Information shown
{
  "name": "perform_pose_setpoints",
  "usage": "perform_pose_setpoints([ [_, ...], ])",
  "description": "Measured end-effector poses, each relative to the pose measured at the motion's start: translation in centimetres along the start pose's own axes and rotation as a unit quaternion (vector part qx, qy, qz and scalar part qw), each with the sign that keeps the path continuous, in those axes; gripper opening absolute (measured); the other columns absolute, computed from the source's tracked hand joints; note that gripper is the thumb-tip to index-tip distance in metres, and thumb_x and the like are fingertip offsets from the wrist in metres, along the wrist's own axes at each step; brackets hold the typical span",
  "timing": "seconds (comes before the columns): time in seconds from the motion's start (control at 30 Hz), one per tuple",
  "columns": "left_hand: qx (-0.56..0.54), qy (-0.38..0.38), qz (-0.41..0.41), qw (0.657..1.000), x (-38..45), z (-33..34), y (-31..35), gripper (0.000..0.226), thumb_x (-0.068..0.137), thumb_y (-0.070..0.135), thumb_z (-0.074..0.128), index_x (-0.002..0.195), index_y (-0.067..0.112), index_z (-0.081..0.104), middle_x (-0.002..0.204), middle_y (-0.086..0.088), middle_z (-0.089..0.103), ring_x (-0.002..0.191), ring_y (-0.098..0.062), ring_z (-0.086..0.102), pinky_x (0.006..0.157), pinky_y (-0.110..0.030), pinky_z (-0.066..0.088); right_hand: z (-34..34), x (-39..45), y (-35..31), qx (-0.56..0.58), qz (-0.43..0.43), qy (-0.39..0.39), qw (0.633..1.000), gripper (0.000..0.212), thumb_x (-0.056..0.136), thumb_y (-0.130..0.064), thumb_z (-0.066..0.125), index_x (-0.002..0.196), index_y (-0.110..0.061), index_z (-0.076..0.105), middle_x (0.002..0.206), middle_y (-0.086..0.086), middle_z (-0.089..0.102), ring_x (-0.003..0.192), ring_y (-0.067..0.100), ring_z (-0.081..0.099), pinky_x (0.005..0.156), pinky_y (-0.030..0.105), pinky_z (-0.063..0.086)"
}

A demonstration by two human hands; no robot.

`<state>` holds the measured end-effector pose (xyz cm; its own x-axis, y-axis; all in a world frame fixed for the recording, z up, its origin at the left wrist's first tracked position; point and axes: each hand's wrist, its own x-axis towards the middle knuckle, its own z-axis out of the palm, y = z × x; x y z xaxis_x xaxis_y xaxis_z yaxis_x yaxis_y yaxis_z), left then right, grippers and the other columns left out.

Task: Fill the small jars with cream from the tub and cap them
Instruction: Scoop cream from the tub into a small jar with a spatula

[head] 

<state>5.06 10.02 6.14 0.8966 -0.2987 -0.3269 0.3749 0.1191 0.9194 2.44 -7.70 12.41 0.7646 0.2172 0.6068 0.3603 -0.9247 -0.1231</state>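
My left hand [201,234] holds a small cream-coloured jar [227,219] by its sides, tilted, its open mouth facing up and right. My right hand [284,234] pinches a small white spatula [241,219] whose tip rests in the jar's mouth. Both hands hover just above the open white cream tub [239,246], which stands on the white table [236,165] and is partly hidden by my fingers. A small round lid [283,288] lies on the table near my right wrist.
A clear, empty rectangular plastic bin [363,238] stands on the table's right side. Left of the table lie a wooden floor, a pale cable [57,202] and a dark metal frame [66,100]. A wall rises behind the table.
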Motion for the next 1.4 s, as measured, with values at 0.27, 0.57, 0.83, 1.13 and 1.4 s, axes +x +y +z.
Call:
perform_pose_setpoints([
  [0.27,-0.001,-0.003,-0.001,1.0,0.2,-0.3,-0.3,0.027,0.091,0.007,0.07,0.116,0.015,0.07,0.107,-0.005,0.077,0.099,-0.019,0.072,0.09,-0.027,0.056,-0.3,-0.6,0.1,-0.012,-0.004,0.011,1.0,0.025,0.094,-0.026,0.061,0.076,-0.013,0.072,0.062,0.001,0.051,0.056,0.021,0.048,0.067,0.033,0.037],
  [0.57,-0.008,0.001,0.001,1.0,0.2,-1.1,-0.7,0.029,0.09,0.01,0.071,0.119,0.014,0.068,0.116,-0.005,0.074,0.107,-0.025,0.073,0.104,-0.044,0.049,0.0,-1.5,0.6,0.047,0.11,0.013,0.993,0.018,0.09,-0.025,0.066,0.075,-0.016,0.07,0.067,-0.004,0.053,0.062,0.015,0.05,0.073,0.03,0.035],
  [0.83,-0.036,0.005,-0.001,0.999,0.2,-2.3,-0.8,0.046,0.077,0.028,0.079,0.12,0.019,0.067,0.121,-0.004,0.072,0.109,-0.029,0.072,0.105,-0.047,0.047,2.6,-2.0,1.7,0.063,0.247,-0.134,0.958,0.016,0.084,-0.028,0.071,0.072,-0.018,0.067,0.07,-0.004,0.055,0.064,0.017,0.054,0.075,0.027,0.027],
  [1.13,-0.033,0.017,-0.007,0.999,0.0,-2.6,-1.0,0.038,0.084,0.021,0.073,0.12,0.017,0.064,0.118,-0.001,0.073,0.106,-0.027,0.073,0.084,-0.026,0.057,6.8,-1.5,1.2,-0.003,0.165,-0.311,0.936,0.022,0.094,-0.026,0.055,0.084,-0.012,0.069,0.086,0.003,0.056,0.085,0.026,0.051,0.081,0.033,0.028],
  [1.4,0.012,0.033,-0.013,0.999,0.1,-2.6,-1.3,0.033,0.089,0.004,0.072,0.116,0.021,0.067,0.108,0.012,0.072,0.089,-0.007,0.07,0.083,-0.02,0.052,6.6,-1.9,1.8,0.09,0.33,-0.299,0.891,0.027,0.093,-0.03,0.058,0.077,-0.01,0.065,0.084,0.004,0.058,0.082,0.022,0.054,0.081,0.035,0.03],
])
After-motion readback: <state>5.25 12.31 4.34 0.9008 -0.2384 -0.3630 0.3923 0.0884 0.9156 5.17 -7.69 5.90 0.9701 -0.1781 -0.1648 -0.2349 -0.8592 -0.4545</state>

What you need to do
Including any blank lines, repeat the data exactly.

Exercise result
{
  "name": "perform_pose_setpoints",
  "usage": "perform_pose_setpoints([ [_, ...], ])",
  "description": "Measured end-effector poses, each relative to the pose measured at the motion's start: translation in centimetres along the start pose's own axes and rotation as a unit quaternion (vector part qx, qy, qz and scalar part qw), each with the sign that keeps the path continuous, in those axes; gripper opening absolute (measured); the other columns absolute, computed from the source's tracked hand joints; note that gripper is the thumb-tip to index-tip distance in metres, and thumb_x and the like are fingertip offsets from the wrist in metres, along the wrist's own axes at each step; brackets hold the typical span",
  "timing": "seconds (comes before the columns): time in seconds from the motion's start (control at 30 Hz), one per tuple",
  "columns": "left_hand: qx (-0.56..0.54), qy (-0.38..0.38), qz (-0.41..0.41), qw (0.657..1.000), x (-38..45), z (-33..34), y (-31..35), gripper (0.000..0.226), thumb_x (-0.068..0.137), thumb_y (-0.070..0.135), thumb_z (-0.074..0.128), index_x (-0.002..0.195), index_y (-0.067..0.112), index_z (-0.081..0.104), middle_x (-0.002..0.204), middle_y (-0.086..0.088), middle_z (-0.089..0.103), ring_x (-0.002..0.191), ring_y (-0.098..0.062), ring_z (-0.086..0.102), pinky_x (0.006..0.157), pinky_y (-0.110..0.030), pinky_z (-0.066..0.088); right_hand: z (-34..34), x (-39..45), y (-35..31), qx (-0.56..0.58), qz (-0.43..0.43), qy (-0.39..0.39), qw (0.633..1.000), gripper (0.000..0.212), thumb_x (-0.056..0.136), thumb_y (-0.130..0.064), thumb_z (-0.066..0.125), index_x (-0.002..0.196), index_y (-0.110..0.061), index_z (-0.076..0.105), middle_x (0.002..0.206), middle_y (-0.086..0.086), middle_z (-0.089..0.102), ring_x (-0.003..0.192), ring_y (-0.067..0.100), ring_z (-0.081..0.099), pinky_x (0.005..0.156), pinky_y (-0.030..0.105), pinky_z (-0.063..0.086)"
}

A demonstration by two human hands; no robot.

`<state>` holds the measured end-effector pose (xyz cm; its own x-axis, y-axis; all in a world frame fixed for the recording, z up, its origin at the left wrist's first tracked position; point and axes: each hand's wrist, its own x-axis towards the middle knuckle, its own z-axis out of the palm, y = z × x; x y z xaxis_x xaxis_y xaxis_z yaxis_x yaxis_y yaxis_z), left then right, grippers and the other columns left out.

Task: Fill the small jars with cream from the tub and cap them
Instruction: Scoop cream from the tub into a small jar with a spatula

[head] 

<state>5.06 10.02 6.14 0.8966 -0.2987 -0.3269 0.3749 0.1191 0.9194 2.44 -7.70 12.41 0.7646 0.2172 0.6068 0.3603 -0.9247 -0.1231</state>
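My left hand [201,234] holds a small cream-coloured jar [227,219] by its sides, tilted, its open mouth facing up and right. My right hand [284,234] pinches a small white spatula [241,219] whose tip rests in the jar's mouth. Both hands hover just above the open white cream tub [239,246], which stands on the white table [236,165] and is partly hidden by my fingers. A small round lid [283,288] lies on the table near my right wrist.
A clear, empty rectangular plastic bin [363,238] stands on the table's right side. Left of the table lie a wooden floor, a pale cable [57,202] and a dark metal frame [66,100]. A wall rises behind the table.
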Motion for the next 1.4 s, as measured, with values at 0.27, 0.57, 0.83, 1.13 and 1.4 s, axes +x +y +z.
Call:
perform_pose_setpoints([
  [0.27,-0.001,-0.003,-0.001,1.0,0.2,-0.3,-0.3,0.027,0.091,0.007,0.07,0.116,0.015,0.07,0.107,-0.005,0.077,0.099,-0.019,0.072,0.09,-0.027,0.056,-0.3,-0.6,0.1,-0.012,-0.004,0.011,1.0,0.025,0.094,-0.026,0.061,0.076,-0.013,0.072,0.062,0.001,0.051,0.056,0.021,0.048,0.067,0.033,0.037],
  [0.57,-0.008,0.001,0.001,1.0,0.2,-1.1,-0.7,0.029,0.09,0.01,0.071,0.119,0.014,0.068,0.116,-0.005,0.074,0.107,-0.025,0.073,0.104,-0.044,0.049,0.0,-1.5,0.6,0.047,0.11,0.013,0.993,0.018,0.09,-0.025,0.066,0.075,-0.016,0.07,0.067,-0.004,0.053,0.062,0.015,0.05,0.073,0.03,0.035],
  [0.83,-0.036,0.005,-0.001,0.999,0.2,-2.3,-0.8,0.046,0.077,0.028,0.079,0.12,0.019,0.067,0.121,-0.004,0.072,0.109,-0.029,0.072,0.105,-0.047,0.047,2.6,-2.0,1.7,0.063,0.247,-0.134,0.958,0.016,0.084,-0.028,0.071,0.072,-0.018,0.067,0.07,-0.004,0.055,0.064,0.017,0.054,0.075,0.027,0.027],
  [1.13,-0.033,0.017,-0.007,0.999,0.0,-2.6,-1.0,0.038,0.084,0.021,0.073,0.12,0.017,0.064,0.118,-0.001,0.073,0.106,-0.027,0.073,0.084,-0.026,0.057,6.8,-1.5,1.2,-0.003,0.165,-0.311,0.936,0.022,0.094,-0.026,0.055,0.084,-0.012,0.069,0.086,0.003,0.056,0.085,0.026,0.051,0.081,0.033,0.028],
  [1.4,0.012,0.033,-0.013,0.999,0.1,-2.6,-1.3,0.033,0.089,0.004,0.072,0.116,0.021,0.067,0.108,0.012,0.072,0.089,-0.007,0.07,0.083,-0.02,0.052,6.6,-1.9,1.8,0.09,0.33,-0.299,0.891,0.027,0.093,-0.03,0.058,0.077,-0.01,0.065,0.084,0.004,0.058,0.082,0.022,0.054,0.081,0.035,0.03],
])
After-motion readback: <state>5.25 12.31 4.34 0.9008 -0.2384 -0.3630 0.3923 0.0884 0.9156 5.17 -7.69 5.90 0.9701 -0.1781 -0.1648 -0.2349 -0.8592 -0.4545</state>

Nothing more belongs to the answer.